Since Lauren Winfield arrived in Australia four weeks ago, her England team-mates have grown tired of the same adverts for the T20 World Cup, repeated time after time. These show Australia lifting the Cup - their fourth triumph in six editions - after thumping England in the final two years ago.
“We want to win it; we want to write our wrongs a bit,” Winfield says from Perth. “You’re watching adverts on TV and they’re showing the Aussies lifting the trophy last time - it hurts, it kicks you in the feels a bit. We definitely want to go all the way but in order to do that we’ve just got to take it game-by-game.”
As England’s campaign begins against South Africa at the WACA at 11am on Sunday in group B, Winfield thinks that England have improved from 2018, when they lost to the Australians by eight wickets. There have been several retirements since then - most notably Sarah Taylor - while Mark Robinson has left as coach, replaced by the Australian Lisa Keightley. Keightley only took over as head coach last month - she already had extensive knowledge of many England players from her time as England Academy women's coach from 2011-15 and successful stint in the Big Bash.
Winfield has already detected a cultural shift. “It is different. Obviously Robbo’s style was much more direct,” she explains. “Lisa’s a bit more - they’re your plans as batters, they’re your plans as bowlers. It's up to you to trust and believe in them. If it doesn't work out, we'll get better but they're your plans and it's up to you to adapt in the moment.
“As a player, you’ve got no one else to blame. And you've got no one else to get you in a space where you feel prepared and ready.

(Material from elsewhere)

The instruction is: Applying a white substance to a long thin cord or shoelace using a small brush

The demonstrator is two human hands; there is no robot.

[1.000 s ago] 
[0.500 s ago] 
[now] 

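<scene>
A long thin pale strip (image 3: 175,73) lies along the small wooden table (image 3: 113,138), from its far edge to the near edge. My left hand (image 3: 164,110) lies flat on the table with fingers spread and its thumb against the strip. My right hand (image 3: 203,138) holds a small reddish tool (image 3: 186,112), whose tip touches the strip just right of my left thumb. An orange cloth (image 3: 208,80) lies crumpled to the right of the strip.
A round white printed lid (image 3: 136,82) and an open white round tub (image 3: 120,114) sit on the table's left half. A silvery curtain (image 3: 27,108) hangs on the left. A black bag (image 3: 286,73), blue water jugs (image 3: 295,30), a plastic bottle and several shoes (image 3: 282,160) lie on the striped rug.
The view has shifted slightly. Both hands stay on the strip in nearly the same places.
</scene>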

“The team's in a different place to when Robbo took over. The knowledge that he imparted on us has left us in a much better place cricket knowledge wise and tactically. And I think with that, Lisa’s got the luxury of taking us in a further down the line developed stage where we probably don't need to be given that knowledge quite so much - because we know it now and we've played enough cricket.”

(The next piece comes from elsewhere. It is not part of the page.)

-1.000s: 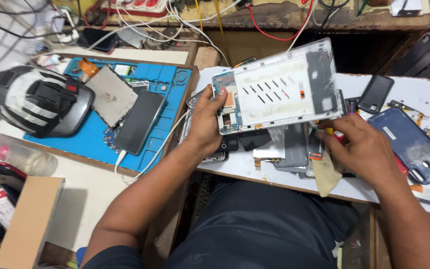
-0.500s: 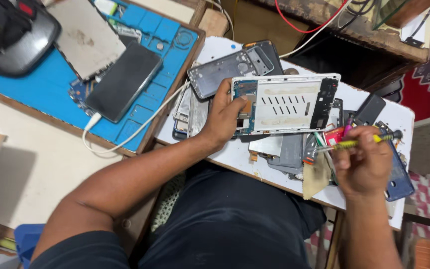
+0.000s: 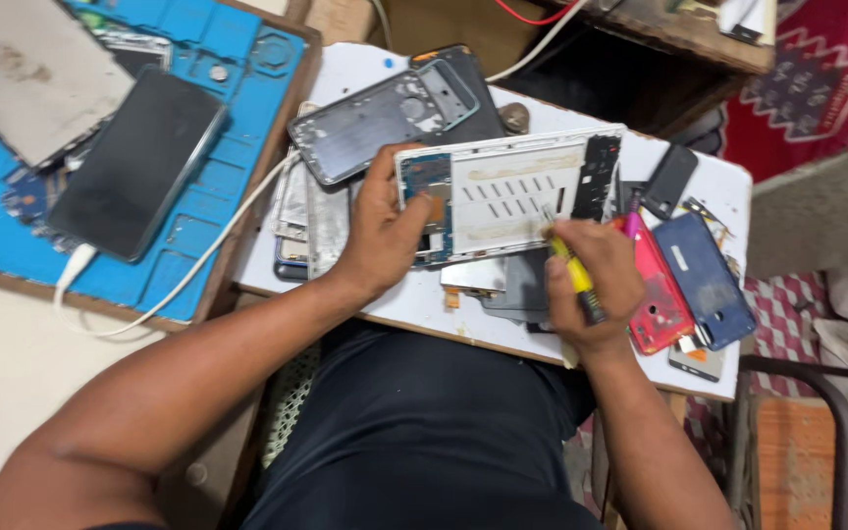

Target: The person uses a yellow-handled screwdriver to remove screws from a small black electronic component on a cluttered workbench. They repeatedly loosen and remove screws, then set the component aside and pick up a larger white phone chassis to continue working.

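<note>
My left hand (image 3: 383, 228) grips the left end of a white opened phone frame (image 3: 512, 193), thumb pressed on its exposed blue circuit board. The frame lies face up over a pile of phone parts on a small white board (image 3: 365, 74). In my right hand (image 3: 593, 285) is a yellow-handled screwdriver (image 3: 569, 267), its tip touching the frame's lower middle. A grey phone back housing (image 3: 370, 123) lies just above my left hand.
A blue repair mat (image 3: 218, 186) on the left carries a black phone (image 3: 139, 162) with a white cable (image 3: 164, 294) plugged in. A red phone cover (image 3: 662, 299) and a blue one (image 3: 704, 280) lie right of my right hand. A wooden table edge (image 3: 679, 34) is behind.
The view has drawn closer and shifted. My right hand has brought the screwdriver from the right down onto the white frame. My left hand keeps its hold on the frame's left end.
</note>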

There were encouraging signs of adapting during the warm-up tri-series against Australia and India, with England adjusting well to a slower pitch than expected in Canberra, where they won a Super Over against Australia. Winfield gives one example of players being more proactive that illustrates the subtle cultural shift: "In the field where this batter's not necessarily going to hit it out the ground, so can we get off the rope and save twos?”

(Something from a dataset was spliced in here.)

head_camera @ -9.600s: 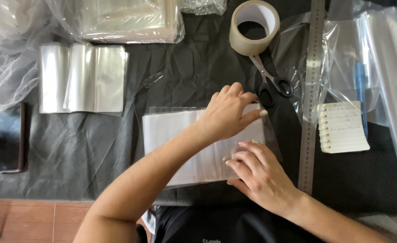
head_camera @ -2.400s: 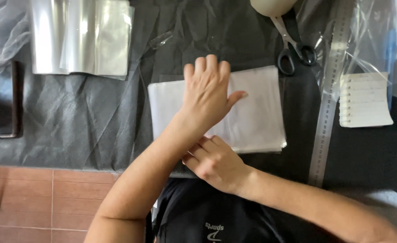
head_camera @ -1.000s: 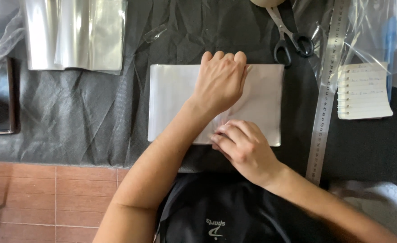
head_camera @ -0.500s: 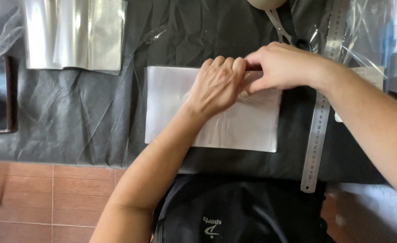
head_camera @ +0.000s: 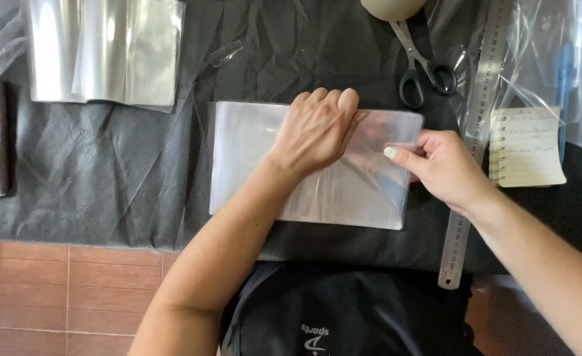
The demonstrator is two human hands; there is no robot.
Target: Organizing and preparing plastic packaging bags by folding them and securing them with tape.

Winfield has had to do some adapting too. A specialist batter who has opened in most her international career - though she batted at six in the last T20 World Cup - she has had to accept being moved down to number eight. “Obviously I would like to be higher up the order, there's no lie about that. If you're a genuine batter you want to be up and amongst them.”
Yet the new role at the end of the innings has brought Winfield extra clarity. “Your job is to either finish the game off or you’re coming in when things really haven't gone to plan. Lisa’s really keen to have a really loaded batting line-up and give batters the freedom to keep going through the middle knowing that we have genuine batters down the order for the last five overs and try and avoid those situations where you maybe dwindle out.”
For all that she would rather bat higher up, batting lower down has pushed Winfield to develop her game “trying to hit the spaces of where the gaps are in the last five overs, whether it be paddles or ramp shots or the ability to clear the ropes and reverse sweep or whatever is required.”
When the stakes are highest, and England are under greater pressure, so Winfield's role is likely to be more important. “Against the best teams, those positions are going to be really crucial in terms of probably the difference between winning and losing those close games. There’ll be times when you feel I’m not really contributing as much as you'd like but I think the big thing is protecting your confidence and being ready because those close contests you’re more likely to lose more wickets through the order and be required.”
It is possible that the tournament could end with Winfield entering at a crucial juncture in the final, when Australia are aiming to pack 95,000 into the Melbourne Cricket Ground for tournament's showpiece. After triumphing at Lord’s in the 50-over World Cup in 2017, in arguably the most momentous day in the history of women’s cricket, Winfield allows herself a little thought of what it would mean to be there on March 8.
“It's going to be a huge spectacle. It instantly makes you think about that feeling at Lords - having a packed house and atmosphere. They're the games you want to be involved in as a player.
“When we were at Lords in 2017, that atmosphere and that feeling as a player, you’ll hold on to forever. It’s certainly something we want to feel again - to be able to play in front of such an incredible crowd in a massive occasion is pretty much what you put all the hours of work in for. You want to showcase your talent and what you work so hard at as a team and show the world how good you are.”
And then, Winfield laughs, by the time the next tournament comes around, there will be “adverts of us lifting the trophy”.